(Problem details): An exact transcription of the listing, without its images, is what the answer must contain.

(Data block Opens)

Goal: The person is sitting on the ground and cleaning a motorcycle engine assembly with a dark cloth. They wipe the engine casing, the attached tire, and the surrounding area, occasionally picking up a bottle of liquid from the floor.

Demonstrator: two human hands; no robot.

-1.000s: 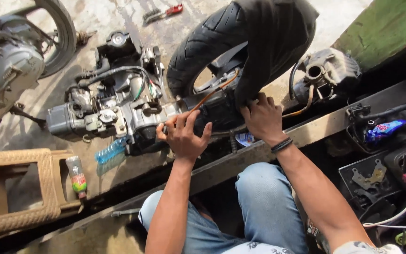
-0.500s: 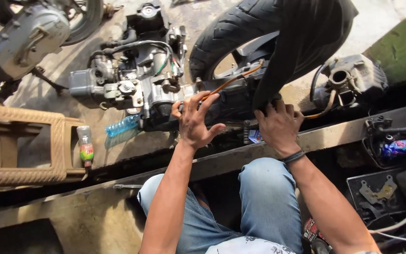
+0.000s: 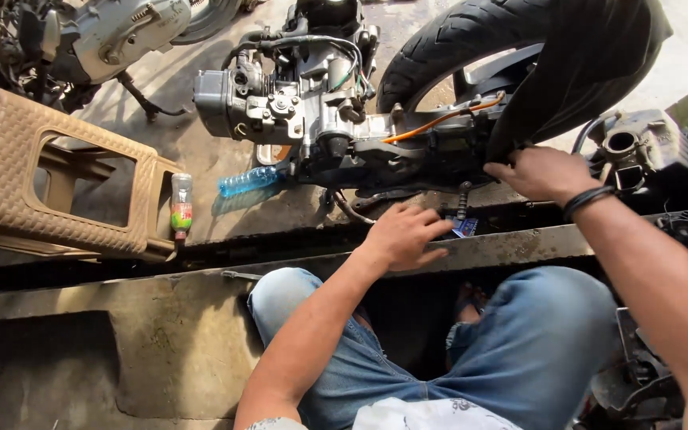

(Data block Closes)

(Expected output):
Goal: The person is sitting on the ground and cleaning a motorcycle engine assembly with a dark cloth. They wipe the engine casing, the attached tire, and the surrounding area, occasionally picking up a bottle of liquid from the floor.

Demonstrator: two human hands; no robot.

-1.000s: 
-0.500s: 
+0.000s: 

Nothing more remains to be added to the answer.